Monday, 9 December 2024

van Barneveld, Kenny, Buntz

Raymond van Barneveld (#32 FRH, 91.61 (#31), 629-497 (55.86%, #17))
Nick Kenny (#73 FRH, 87.16 (#75), 281-302 (48.20%, #77))
Stowe Buntz (#87 FRH, 85.70 (#81), 100-90 (52.62%, #39))

Showing no particular signs of slowing down, even into his late 50's, Barney remains a seeded player here, albeit as the last seed. His 2024 has pretty much been a case of holding on and doing just about enough to stay at that level, and right on the fringes of the top 32 seem pretty much where he's at. He showed pretty early in the season that he still has enough to compete at the top level with a Pro Tour win on the third weekend - after a solid start with two quarter finals and a board win in the first four events, RvB ran the table ending with wins over Gary Anderson and Stephen Bunting, which looks better now than it did at the time. He would add another couple of semi finals after that, but the peak of the season definitely looks like the early stages. van Barneveld has benefitted from the new Euro Tour qualification rules, playing every event but only getting to the final day on three occasions with just a solitary semi final, while similarly TV was almost a total loss, only getting the single win of the year at the Players Championship Finals over Chris Landman. He'd lose to Humphries there, but earlier would have lost to Luke Woodhouse at the UK Open, Jonny Clayton in Blackpool, Pietreczko in Leicester and Searle in Dortmund, failing to make the Grand Prix. It's kind of hard to see how this isn't a peak going forward for Raymond - there's still a player there, but it doesn't seem to be the level of player that can mix it consistently with those ranked above him.

Interesting year for Kenny. Nick is back for a third visit here after a couple of years' absence, and a first visit where he's qualified by right, his previous appearances both having come through winning in the PDPA qualifier, not that there's anything wrong with that. Nick's in the second year of a card and will need to make the last 32 to stand any chance of keeping it, but in terms of what he's done this year it's been a bit of a struggle, but just doing enough to give himself a chance. On the floor, Nick opened well with a quarter final, but it would take until event 17 before he'd progress past a board final, and that was against fairly weak opposition, but he did a decent enough job of picking up the grands for winning any game, indeed he'd win his first game more often than not, and it was enough to nearly get him into the Players Championship Finals - which got upgraded into a spot after the Dom Taylor thing, in a straight swap he'd play Michael Smith and nearly cause an upset, losing 6-5 where I believe he had match darts. He'd need to augment those Pro Tour earnings from Europe, which he did, albeit in an odd manner where he played one event and made a quarter final - beating Klaasen, Ross Smith and then Ricardo Pietreczko, losing in a decent game to Daryl Gurney. It wasn't much, but it was enough. Only other appearance of note was the UK Open, here Nick got a little bit of a run going, starting in round two and taking out Callum Goffin then Matt Campbell in a decider to get into the hat with the big boys, and he'd lose 10-4 to Dave Chisnall. Not the worst year, but I think looking at all the metrics that if he were to hold his card, it'd be fortunate.

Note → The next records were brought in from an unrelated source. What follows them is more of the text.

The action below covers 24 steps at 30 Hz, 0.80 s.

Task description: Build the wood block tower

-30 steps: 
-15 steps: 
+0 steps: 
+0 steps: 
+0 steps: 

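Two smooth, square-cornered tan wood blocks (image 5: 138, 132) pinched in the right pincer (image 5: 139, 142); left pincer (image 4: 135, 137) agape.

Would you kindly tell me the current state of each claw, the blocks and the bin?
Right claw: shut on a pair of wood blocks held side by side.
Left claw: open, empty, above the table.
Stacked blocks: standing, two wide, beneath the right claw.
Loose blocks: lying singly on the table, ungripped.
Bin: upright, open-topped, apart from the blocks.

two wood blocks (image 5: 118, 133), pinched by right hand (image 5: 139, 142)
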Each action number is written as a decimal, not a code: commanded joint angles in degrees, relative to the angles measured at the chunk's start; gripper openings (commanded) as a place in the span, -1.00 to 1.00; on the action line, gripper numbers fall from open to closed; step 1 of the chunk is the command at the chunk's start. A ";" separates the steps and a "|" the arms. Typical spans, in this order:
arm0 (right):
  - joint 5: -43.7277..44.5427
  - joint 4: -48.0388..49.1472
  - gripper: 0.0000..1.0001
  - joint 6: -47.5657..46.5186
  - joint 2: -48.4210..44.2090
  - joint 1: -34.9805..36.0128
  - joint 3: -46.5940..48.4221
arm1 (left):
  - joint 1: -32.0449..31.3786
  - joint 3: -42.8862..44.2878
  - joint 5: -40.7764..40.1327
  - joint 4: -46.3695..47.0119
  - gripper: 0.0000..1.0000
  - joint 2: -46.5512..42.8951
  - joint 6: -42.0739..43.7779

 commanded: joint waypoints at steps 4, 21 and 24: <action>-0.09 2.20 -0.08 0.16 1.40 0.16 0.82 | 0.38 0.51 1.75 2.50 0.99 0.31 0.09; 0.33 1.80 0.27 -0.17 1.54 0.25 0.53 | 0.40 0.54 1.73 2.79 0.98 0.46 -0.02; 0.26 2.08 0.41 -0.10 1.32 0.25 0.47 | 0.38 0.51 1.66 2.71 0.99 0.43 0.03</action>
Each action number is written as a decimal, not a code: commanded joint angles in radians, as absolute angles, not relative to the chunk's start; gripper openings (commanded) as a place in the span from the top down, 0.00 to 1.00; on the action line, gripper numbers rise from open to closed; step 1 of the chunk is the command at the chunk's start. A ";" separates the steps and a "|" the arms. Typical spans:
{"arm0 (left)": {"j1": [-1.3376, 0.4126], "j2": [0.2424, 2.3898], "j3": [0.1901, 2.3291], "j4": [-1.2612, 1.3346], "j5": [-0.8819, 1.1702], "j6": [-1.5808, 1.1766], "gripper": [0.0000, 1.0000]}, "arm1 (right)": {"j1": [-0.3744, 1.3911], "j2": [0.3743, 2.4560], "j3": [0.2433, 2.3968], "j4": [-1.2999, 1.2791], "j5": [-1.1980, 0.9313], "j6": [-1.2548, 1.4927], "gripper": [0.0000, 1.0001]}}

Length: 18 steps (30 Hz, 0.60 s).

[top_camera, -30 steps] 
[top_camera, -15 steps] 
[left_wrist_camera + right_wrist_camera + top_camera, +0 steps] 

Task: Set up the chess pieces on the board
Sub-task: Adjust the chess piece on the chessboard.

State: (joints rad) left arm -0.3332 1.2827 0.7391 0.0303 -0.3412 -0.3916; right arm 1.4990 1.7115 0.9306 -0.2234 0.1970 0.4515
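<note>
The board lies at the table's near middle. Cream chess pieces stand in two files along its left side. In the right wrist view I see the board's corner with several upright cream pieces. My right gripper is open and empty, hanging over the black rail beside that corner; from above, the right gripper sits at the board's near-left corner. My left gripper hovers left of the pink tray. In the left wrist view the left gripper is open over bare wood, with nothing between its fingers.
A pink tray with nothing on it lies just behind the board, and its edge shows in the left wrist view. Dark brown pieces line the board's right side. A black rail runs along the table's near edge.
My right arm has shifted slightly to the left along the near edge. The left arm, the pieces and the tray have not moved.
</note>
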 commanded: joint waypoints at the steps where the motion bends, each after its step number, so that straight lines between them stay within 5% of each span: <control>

Stowe is back for a second attempt, having made his debut here twelve months ago, opening up the proceedings and taking a leg off Kevin Doets in every set but losing 3-0. He returns through the CDC system - finishing third in the points narrowly behind Leonard Gates and Jim Long, Gates winning one of the knockouts presumably took precedence or created an extra spot, so he's back. On that tour, Buntz took down two titles, beating Jacob Taylor and Dave Cameron in the finals, and would make an additional two finals to make for a steady set of results. He nearly won his ticket outright, as well as a Grand Slam return, in the North American Championship, but Matt Campbell would defeat him in the final, and he'd have good runs in the other CDC knockout events, making the semis in both the Cross Border Challenge and Continental Cup. Stowe also briefly popped up on our radar fairly recently by taking down the Gibraltar Open in the WDF system - what he was doing there, I don't know, presumably he was coming off or leading up to a Modus event, but there were some good games against mixed opposition, so is at least in recent winning mentality.

The opening game seems genuinely open. Nick seems better, but at this sort of level he seems nothing special and is probably one of the kinder draws Stowe could have got and it feels about a 60/40 sort of matchup. Barney will like this one, but whoever comes through ought to be a live dog, with somewhere I would guess around a one in three to one in four shot, leaning towards the more likely outcome if it's Kenny to come through. It's basically a final for both given it'd almost certainly be Humphries up in the next round so expect everyone to leave everything on the oche in that one.